The coexpansion of the brain’s neocortex and cerebellum is a defining feature of human evolution. Much smaller than the cerebrum, the human cerebellar cortex contains so many small and tightly packed folds that computationally reconstructing its surface at the level of all individual folds is challenging. Using ultrahigh magnetic fields, Martin Sereno et al. (pp. 19538–19543) generated multicontrast, high-resolution MRI scans of preserved postmortem human cerebellum specimens and reconstructed, unfolded, and flattened the cerebellar cortex at the individual fold level.
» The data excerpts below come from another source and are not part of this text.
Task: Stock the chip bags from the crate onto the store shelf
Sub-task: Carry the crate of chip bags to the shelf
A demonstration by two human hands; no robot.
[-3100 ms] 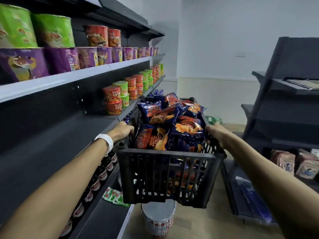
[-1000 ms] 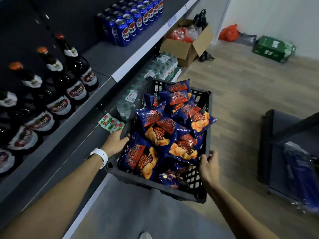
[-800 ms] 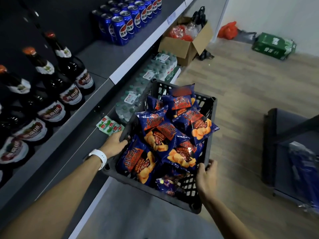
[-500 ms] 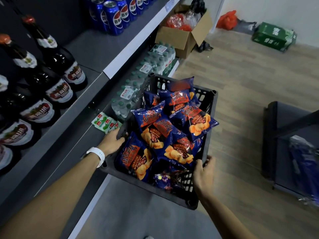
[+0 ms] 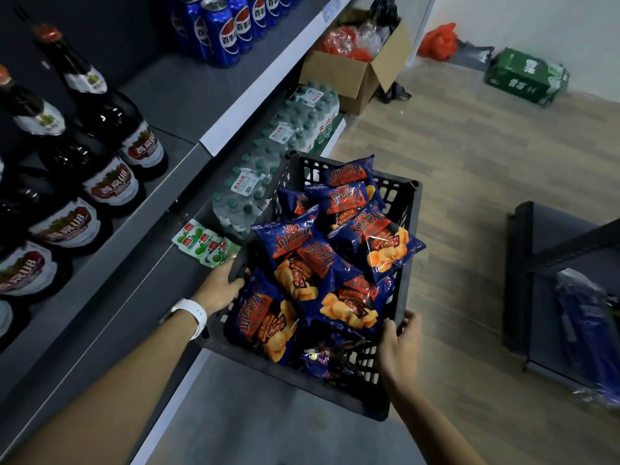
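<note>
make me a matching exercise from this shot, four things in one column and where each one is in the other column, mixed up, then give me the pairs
Things
1. chip bags
2. blue soda cans
3. cardboard box
4. green case

Places
A. on the floor by the white wall
B. on the shelf, beyond the beer bottles
C. piled in the black crate
D. on the floor at the shelf's far end

Pairs: 1-C, 2-B, 3-D, 4-A

We see the left hand [image 5: 219,285] and right hand [image 5: 401,347] gripping opposite sides of a black crate [image 5: 407,229] heaped with blue chip bags [image 5: 322,263], beside a shelf [image 5: 141,290] of bottles [image 5: 110,129].
</note>
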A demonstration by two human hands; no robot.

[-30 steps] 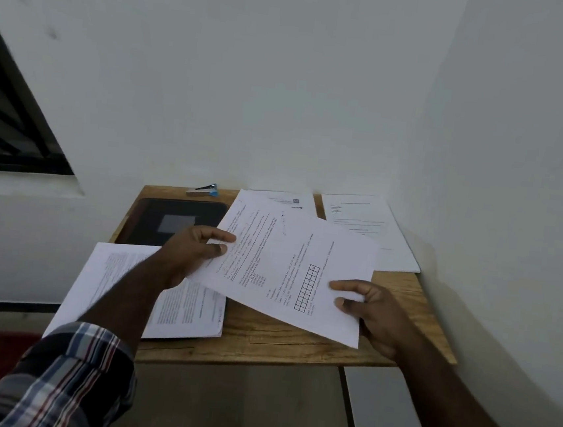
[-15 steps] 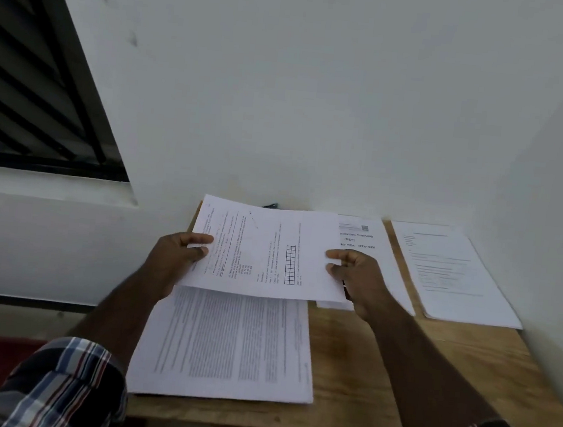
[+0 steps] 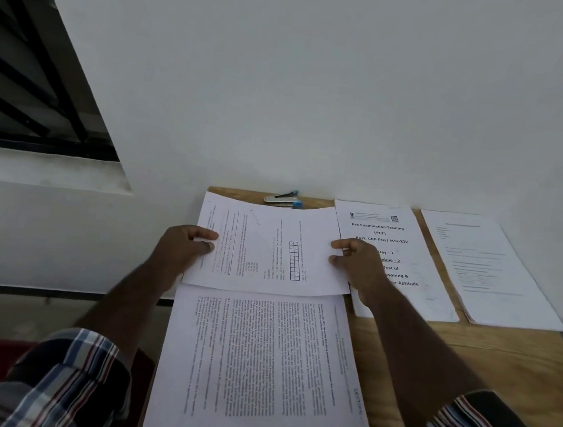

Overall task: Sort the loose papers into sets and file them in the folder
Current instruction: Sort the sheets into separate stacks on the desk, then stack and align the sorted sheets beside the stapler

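We now hold the sheet (image 3: pixel 270 246) level between both hands, squared over the stack (image 3: pixel 258 366); 1 second ago it hung tilted.

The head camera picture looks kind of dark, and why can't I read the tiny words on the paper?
In the head view the light is dim and flat, with no glare. On the sheet held by the left hand and right hand, the small print blurs. Only the bold title on the cover page reads. The wide lens slants the window bars and wall edges.
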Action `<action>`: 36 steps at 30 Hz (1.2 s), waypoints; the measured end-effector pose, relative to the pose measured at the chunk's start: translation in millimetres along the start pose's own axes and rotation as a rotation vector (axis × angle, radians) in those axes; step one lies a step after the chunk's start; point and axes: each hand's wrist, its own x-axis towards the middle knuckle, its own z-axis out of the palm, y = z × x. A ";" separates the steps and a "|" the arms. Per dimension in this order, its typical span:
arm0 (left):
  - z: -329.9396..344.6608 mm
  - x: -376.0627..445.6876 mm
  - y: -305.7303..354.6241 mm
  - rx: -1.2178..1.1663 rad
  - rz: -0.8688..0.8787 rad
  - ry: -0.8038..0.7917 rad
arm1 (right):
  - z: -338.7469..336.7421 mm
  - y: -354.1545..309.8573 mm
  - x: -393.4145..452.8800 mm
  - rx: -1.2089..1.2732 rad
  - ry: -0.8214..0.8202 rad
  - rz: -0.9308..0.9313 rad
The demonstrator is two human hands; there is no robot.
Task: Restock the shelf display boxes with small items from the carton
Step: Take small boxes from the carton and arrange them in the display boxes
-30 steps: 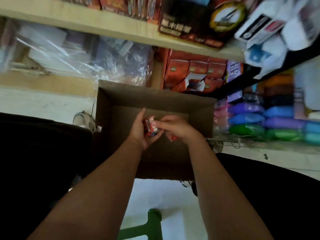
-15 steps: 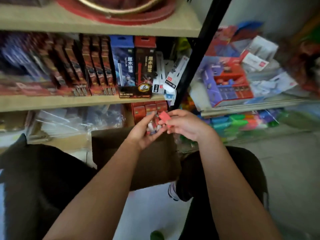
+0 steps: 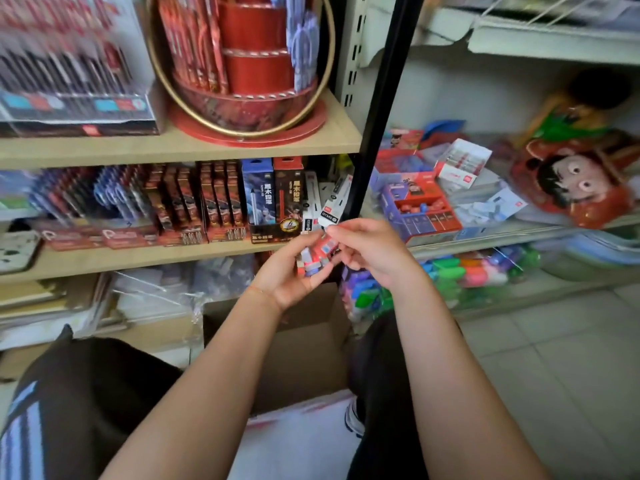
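Observation:
My left hand cups a small bunch of red and purple packets in its curled fingers. My right hand pinches one red packet at the top of that bunch. Both hands hover above the brown carton, which stands on the floor between my knees. A purple and red display box with small red items inside sits on the right-hand shelf, just right of my right hand.
A black shelf upright divides the wooden shelves on the left from the white shelves on the right. Pen boxes line the middle left shelf. Bagged coloured items lie low on the right. Grey floor tiles spread at the right.
My view has swung up from inside the carton to the shelves. Both hands have risen out of the carton with the packets, and my right hand now pinches one at the top.

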 end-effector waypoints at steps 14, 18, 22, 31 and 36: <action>76.5 82.0 -4.7 0.521 0.202 0.171 | -71.0 -22.2 27.8 0.127 0.523 -0.104; 107.5 122.1 -9.4 0.790 0.250 0.109 | -108.9 -26.3 56.3 0.005 0.611 -0.134; 126.2 166.8 -3.3 0.940 0.248 0.038 | -138.4 -32.2 102.6 -0.095 0.640 -0.086; 120.6 250.8 -9.3 0.847 0.217 0.244 | -164.5 -35.5 212.0 -0.423 0.634 -0.143; 122.1 258.0 -4.8 0.704 0.241 0.221 | -148.0 -37.3 243.5 -0.570 0.571 -0.197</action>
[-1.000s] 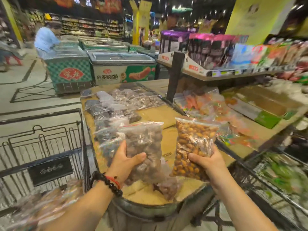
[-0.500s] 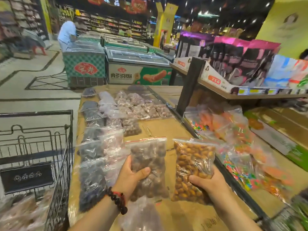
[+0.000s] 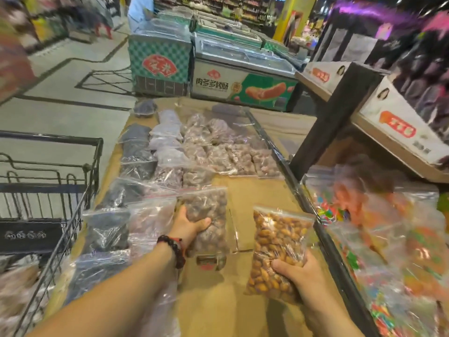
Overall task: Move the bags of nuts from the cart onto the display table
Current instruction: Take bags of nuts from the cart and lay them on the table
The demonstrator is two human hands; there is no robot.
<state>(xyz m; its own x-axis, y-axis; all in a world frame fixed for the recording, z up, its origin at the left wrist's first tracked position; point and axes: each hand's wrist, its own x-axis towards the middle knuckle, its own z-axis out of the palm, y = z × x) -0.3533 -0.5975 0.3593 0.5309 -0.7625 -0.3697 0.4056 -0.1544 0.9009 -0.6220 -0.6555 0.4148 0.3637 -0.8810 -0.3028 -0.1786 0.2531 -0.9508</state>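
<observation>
My left hand grips a clear bag of dark brown nuts, which lies low over the cardboard-covered display table, beside the rows of bags laid there. My right hand holds a clear bag of golden-orange nuts upright by its lower end, above the table's near right part. The wire cart stands at the left, with blurred bags in its near corner.
Several clear bags of dark and brownish goods fill the table's left and far part. A black rail bounds the table on the right; beyond it lie bags of colourful sweets. A shelf post and freezers stand farther off.
Both hands have moved forward over the table. The left hand has carried its dark bag further and lower, next to the laid-out bags; the right still holds the golden bag up.
</observation>
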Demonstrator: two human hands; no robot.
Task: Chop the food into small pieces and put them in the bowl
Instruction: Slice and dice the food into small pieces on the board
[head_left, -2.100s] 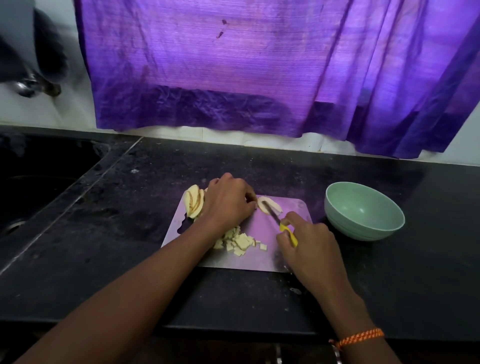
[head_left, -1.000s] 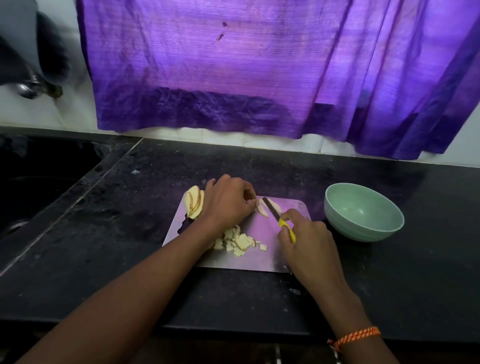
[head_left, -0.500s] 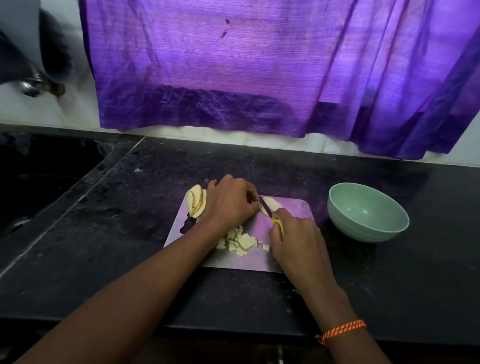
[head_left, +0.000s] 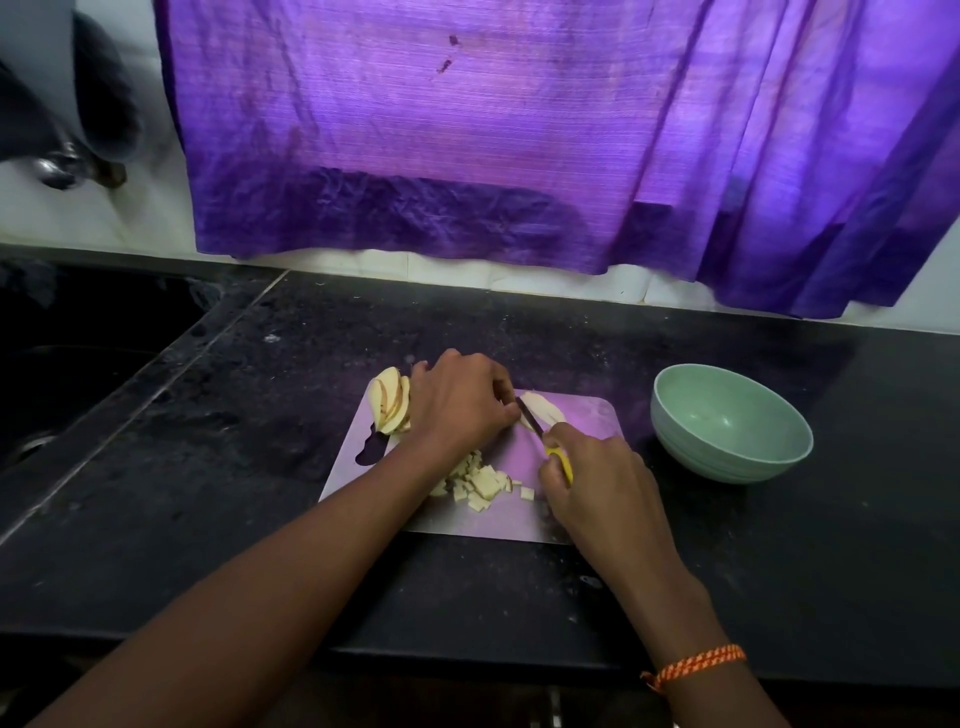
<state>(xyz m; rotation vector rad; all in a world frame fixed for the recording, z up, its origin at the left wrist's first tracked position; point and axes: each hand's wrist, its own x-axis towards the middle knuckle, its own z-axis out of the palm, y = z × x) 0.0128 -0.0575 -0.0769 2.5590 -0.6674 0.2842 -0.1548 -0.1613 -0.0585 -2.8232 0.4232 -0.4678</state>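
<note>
A purple curtain (head_left: 467, 130) fills the upper part of the frame, hanging above the dark surface (head_left: 779, 545) that spans the lower half. On that surface, at centre frame, lies your cutting board (head_left: 582, 415), and right of it, apart from the board, stands the green bowl (head_left: 727, 423), upright, with nothing visible inside it.

Your left arm reaches in from the lower left, and your left hand (head_left: 457, 405) rests knuckles-up on the far part of the board, fingers curled down onto a slice (head_left: 545, 408) that shows just beyond your fingertips. Your right arm comes up from the lower right with an orange wristband (head_left: 693, 665). Your right hand (head_left: 597, 478) grips the yellow handle of the knife (head_left: 540, 431), whose dark blade angles up-left to the slice beside your left fingers.

A stack of uncut slices (head_left: 389, 400) sits at the board's upper left corner, touching your left hand. The chopped pieces (head_left: 483, 483) lie in a small heap on the board's near half, between your two wrists.
</note>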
Based on the reconstruction, the authors estimate that the surface area of the cerebellar cortex is 1,590 square centimeters, an area that is approximately 78% the size of the neocortex and substantially larger than thought. In addition, the authors show that the same approach applied to the brain of a macaque monkey reveals that the cerebellum in this primate species is only one-third the size of its neocortex. In addition to providing a quantitative map of the human cerebellar cortex resolved to individual folds, the study suggests that the cerebellum influences uniquely human cognitive abilities and behaviors, according to the authors. — T.J.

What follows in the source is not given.